We talked about this a bit in the Introduction to RetireMentorship that financial literacy is in America is terrible. It’s not a required class in most schools or even universities. Most people know what they know about money from their parents or the marketing departments of banks, credit card companies, and insurance companies.
Perhaps they’ve read a book or two or met with a Financial Advisor before. Often they thus think they know what they need to. They don’t realize there is more out there to be understood. Or they don’t know that what they think they know is wrong.
As Mark Twain put it, “It isn’t what you don’t know that kills you. It’s what you think you know for sure, that just ain’t so.”
Perhaps what you think you know leads you down a path of more lifetime taxes, lower lifetime returns, and a reduced chance of achieving what you want.
You can’t change that path unless you know what you should know. You need to know. It is essential. But you certainly don’t need to know everything.
I had a new client once who was very excited about finances. He said to me with gusto, “Teach me everything you know about money!”

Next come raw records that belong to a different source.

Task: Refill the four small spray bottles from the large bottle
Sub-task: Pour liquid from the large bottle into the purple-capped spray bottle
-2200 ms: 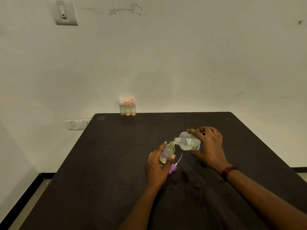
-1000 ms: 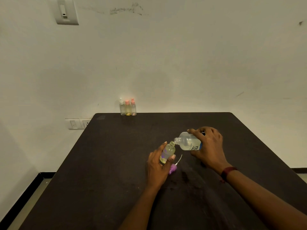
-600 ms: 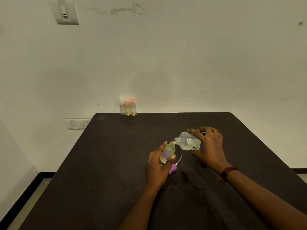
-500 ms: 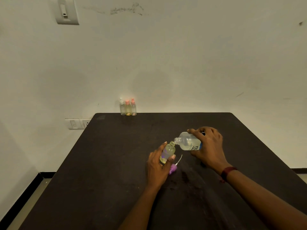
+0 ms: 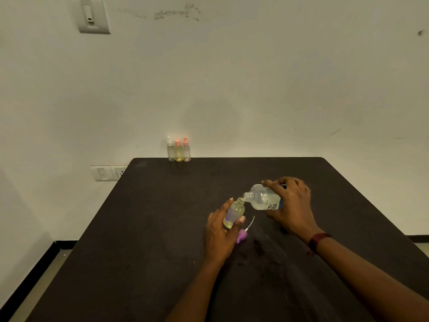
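Both hands hold as they did a moment ago: the right hand [image 5: 291, 205] stays wrapped around the large bottle [image 5: 263, 199], tipped with its neck at the mouth of the open small spray bottle [image 5: 234, 212], which the left hand [image 5: 220, 235] grips, tilted, just above the surface [image 5: 151, 228]. Nothing has visibly shifted, so the pour is probably continuing, though no stream can be made out. Its purple spray cap [image 5: 242, 237] lies beside the left hand, and three capped small bottles [image 5: 178, 149] stand at the far edge, so this may be the last refill.
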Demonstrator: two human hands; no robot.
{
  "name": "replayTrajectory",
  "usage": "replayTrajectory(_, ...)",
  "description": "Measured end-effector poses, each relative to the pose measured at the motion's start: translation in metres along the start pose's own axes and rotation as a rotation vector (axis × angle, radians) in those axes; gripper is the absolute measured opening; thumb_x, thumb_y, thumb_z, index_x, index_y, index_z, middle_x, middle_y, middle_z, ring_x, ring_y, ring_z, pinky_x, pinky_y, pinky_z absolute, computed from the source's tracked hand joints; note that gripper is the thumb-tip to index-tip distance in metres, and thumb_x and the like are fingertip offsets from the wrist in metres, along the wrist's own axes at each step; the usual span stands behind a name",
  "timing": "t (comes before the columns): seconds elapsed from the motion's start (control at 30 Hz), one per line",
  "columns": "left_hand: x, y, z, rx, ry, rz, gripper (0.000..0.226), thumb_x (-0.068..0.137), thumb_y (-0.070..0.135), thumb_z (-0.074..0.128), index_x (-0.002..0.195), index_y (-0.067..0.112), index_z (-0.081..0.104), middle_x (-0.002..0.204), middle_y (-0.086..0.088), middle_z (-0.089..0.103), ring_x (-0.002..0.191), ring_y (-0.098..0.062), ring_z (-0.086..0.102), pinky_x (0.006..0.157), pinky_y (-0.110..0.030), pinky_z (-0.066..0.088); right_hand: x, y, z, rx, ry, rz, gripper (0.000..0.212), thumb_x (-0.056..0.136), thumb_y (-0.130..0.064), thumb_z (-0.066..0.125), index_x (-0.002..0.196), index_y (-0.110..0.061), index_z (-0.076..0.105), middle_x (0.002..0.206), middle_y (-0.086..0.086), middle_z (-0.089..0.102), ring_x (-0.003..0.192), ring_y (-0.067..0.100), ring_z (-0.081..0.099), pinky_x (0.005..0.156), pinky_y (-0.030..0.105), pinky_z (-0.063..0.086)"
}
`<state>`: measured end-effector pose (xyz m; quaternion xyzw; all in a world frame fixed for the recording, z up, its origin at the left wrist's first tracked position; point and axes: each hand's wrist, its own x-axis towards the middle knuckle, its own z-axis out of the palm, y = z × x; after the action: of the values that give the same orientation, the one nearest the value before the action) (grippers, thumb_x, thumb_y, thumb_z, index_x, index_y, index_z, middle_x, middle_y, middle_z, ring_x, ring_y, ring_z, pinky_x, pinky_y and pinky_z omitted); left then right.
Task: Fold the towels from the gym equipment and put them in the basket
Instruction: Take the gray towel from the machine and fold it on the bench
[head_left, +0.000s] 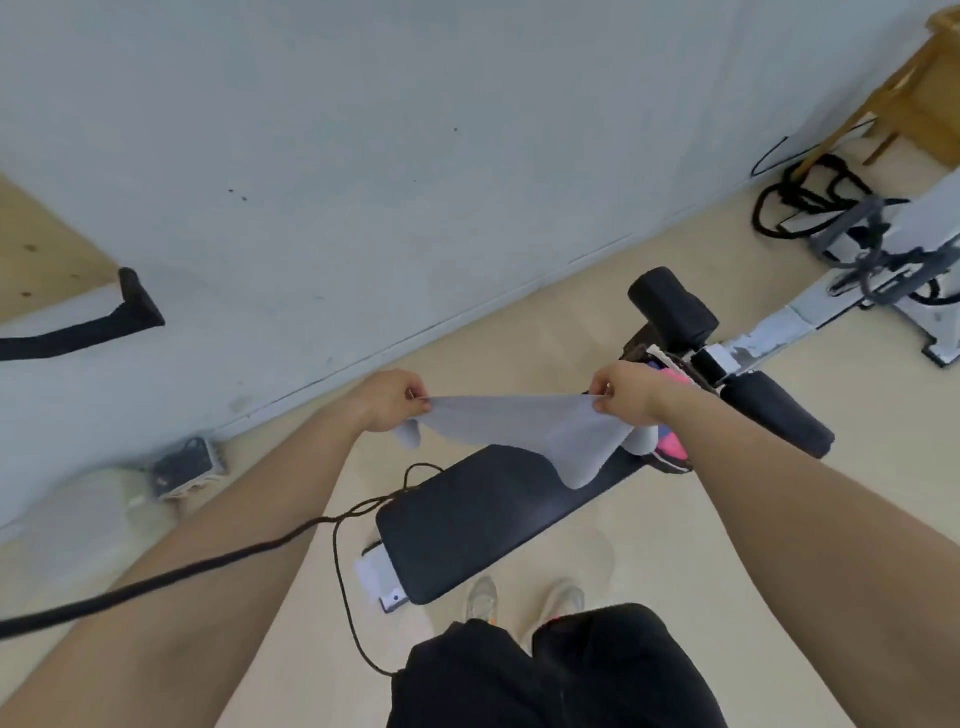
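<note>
The person stands at the near end of a black padded bench (457, 525), both forearms extended forward over it.

Left hand (390, 401): fingers curled, thumb and fingertips pinching the left upper corner of a pale grey towel (524, 428). A short tail of cloth hangs below this hand.

Right hand (626, 396): fingers curled likewise, pinching the right upper corner of the same towel.

The towel is held in the air, its top edge drawn nearly straight between the two hands. It hangs unfolded in a single spread, with its lower right part drooping lowest, in front of the far half of the bench. It cannot be told whether the lowest tip touches the padding.

Beyond the right hand, two black foam rollers (672, 307) stand out from a white metal frame (769, 338) at the far end of the bench. A pink and black item (674, 448) sits just under the right wrist and is too blurred to identify. A pale rounded object lies beside it, partly hidden by the towel.

A black cable (218, 558) crosses the left forearm and loops on the light floor (675, 519) near the bench. A pair of light shoes (483, 597) and black shorts (550, 670) show at the bottom edge. The grey wall (311, 156) fills the upper left. A wooden stool (919, 98) stands at the upper right, with black cords coiled below it.
</note>
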<state>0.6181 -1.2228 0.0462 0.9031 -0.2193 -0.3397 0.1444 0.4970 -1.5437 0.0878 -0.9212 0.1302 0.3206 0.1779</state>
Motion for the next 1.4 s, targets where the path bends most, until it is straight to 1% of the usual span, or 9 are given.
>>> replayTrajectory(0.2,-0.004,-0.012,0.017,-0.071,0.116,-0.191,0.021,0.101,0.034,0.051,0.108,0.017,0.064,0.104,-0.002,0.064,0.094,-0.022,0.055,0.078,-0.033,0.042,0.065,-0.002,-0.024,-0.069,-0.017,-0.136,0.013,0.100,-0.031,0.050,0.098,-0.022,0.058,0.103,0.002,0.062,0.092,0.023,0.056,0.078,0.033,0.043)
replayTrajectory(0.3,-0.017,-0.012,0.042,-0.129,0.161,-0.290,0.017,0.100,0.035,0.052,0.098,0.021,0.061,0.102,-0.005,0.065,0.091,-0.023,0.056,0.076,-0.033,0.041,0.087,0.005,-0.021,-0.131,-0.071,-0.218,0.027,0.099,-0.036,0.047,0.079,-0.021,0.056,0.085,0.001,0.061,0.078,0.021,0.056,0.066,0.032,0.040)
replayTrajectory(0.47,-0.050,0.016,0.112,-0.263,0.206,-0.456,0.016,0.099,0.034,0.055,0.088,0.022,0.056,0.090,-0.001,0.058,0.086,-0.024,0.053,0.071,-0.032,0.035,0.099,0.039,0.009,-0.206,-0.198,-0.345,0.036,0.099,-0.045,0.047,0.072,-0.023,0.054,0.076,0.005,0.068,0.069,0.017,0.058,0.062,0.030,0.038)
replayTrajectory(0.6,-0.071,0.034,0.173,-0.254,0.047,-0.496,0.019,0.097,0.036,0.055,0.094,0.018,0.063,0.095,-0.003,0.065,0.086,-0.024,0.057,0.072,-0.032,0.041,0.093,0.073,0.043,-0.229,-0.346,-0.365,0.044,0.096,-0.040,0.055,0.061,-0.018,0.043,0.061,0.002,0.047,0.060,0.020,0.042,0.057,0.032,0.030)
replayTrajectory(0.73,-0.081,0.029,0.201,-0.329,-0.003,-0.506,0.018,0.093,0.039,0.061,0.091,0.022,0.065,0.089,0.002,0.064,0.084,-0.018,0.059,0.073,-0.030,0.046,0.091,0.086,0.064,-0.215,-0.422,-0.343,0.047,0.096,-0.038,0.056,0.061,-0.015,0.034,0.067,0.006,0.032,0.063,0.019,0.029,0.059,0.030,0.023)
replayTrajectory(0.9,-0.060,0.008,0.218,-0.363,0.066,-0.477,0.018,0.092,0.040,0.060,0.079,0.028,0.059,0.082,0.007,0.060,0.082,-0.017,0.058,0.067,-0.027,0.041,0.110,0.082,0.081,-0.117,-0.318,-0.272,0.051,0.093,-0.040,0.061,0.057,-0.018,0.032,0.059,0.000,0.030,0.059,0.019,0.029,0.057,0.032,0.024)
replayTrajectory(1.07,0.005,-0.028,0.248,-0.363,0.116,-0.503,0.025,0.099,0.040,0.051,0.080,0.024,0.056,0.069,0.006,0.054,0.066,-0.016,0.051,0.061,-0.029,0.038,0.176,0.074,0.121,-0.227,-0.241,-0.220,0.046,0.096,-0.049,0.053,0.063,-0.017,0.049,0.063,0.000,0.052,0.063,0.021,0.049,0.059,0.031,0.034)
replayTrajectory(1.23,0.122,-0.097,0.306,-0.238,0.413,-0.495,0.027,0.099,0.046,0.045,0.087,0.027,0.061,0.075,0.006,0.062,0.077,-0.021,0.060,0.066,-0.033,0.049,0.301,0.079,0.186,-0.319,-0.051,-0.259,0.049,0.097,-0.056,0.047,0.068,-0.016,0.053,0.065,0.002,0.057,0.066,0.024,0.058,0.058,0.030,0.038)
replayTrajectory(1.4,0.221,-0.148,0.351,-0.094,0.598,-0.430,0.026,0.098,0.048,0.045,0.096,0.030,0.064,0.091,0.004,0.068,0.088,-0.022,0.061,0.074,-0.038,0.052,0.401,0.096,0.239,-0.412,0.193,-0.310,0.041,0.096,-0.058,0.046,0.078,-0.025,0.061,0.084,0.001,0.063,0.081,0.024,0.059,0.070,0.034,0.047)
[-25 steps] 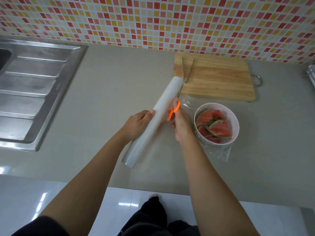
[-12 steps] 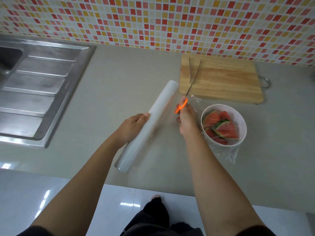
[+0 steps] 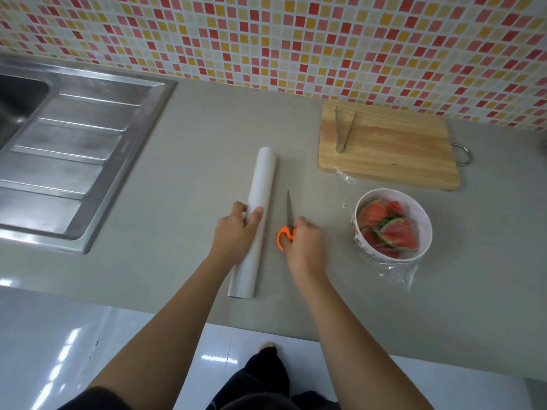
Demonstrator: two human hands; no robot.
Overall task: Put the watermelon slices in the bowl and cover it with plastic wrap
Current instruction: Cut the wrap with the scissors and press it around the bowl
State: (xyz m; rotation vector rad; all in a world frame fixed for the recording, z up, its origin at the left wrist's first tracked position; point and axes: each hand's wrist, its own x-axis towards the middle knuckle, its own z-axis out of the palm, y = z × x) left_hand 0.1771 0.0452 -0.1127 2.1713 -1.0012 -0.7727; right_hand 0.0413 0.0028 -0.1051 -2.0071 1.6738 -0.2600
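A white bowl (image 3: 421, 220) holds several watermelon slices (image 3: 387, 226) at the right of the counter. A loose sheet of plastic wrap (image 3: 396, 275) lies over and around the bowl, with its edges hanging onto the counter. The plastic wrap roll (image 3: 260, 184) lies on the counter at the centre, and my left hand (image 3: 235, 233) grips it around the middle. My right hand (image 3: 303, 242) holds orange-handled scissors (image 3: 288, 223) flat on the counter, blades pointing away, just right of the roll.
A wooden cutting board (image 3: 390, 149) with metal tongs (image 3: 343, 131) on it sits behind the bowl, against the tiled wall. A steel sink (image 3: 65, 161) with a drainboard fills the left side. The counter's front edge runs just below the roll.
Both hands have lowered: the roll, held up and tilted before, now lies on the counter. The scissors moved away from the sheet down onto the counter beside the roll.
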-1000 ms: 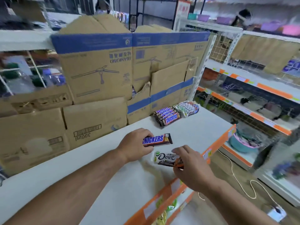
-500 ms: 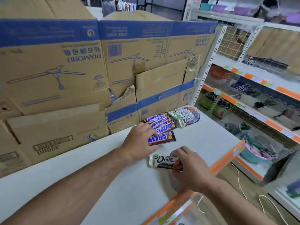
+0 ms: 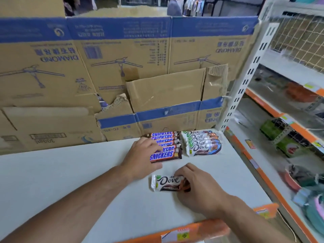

To which my reaction was, “No.”
If I taught you everything I know about money, you would know a lot of useless information. You’d have a wealth of conflicting strategies and know more about elements that don’t involve your situation than about elements that do. Knowing everything is a lot of work and mostly useless. Knowing everything is useful for those who play Jeopardy and no one else.
Instead, I’ll teach you what you need to know. I’ll filter out all the false, misleading, and useless information so that you can focus on what is essential. From there, we can formulate a plan and act on that plan. First, though, you need to know. Knowing is essential.
It is also insufficient.
The most obvious proof that knowledge is not enough is the famous “but.”
“I know, but.”
“I know… But…”
“I know I should save for retirement… but I want the 2021 Ford F150.”
“I know I need to go to the gym… but I was up late last night and slept in instead.”
“I know I shouldn’t carry a balance on my credit card, but I get a lot of points!”
“I know… But…”
We know, but we don’t do. Knowledge is insufficient.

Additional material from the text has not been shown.